**ABOUT THIS EXERCISE**
Reproduce the data below line by line, from its first line to the line with "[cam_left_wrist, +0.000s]", both included, and nothing past that point.

**RECORDED DATA**

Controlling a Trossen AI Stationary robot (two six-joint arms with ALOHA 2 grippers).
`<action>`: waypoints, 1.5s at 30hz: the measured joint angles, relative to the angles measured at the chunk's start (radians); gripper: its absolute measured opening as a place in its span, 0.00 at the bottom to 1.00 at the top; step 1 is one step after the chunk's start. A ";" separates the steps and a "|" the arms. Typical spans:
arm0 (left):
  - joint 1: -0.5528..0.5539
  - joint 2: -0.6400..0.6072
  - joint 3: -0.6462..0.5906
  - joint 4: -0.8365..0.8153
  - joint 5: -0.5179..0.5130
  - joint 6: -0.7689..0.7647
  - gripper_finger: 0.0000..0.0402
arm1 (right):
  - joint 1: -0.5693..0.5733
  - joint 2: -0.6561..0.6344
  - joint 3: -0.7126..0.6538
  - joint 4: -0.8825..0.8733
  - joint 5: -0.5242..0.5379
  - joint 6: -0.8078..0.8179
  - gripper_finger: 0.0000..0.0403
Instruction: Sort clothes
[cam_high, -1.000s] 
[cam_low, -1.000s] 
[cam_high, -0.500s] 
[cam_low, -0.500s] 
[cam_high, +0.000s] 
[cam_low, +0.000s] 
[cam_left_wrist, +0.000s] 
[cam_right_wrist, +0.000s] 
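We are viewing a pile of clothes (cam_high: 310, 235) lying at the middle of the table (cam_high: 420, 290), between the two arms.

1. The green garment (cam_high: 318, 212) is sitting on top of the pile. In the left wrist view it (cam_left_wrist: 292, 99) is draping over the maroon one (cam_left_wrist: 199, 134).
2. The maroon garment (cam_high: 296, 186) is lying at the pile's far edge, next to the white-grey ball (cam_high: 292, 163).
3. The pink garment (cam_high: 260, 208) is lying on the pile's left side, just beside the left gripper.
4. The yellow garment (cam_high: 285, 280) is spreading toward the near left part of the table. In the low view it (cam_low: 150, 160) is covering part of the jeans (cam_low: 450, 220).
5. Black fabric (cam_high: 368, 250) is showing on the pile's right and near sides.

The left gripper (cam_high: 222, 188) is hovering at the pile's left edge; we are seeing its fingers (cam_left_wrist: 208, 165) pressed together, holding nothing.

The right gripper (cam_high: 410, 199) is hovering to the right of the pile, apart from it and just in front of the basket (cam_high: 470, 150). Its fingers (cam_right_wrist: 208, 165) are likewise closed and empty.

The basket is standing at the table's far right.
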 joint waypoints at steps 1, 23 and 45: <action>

**WRITTEN SOLUTION**
Controlling a Trossen AI Stationary robot (two six-joint arms with ALOHA 2 grippers).
`<action>`: waypoints, 1.5s at 30hz: the measured joint angles, relative to the angles measured at the chunk's start (radians); gripper: its absolute measured opening as a place in its span, 0.00 at the bottom to 1.00 at the top; step 1 is one step after the chunk's start. A ";" separates the steps and a "|" the arms. Typical spans:
arm0 (left):
  - joint 1: -0.5528..0.5539
  - joint 2: -0.6400..0.6072
  - joint 3: -0.6462..0.5906
  - joint 4: -0.8365..0.8153
  - joint 5: -0.5179..0.5130
  - joint 6: -0.7689..0.7647
  - gripper_finger: 0.0000..0.0402
arm1 (right):
  - joint 1: -0.5693..0.5733
  - joint 2: -0.6561..0.6344
  - joint 3: -0.7126..0.6538
  - joint 4: -0.8825..0.8733
  - joint 5: -0.5242..0.5379
  - joint 6: -0.8078..0.8179
  - gripper_finger: 0.0000..0.0403
Instruction: Sort clothes
[cam_high, -1.000s] 
[cam_low, -1.000s] 
[cam_high, -0.500s] 
[cam_low, -0.500s] 
[cam_high, +0.000s] 
[cam_low, +0.000s] 
[cam_left_wrist, +0.000s] 

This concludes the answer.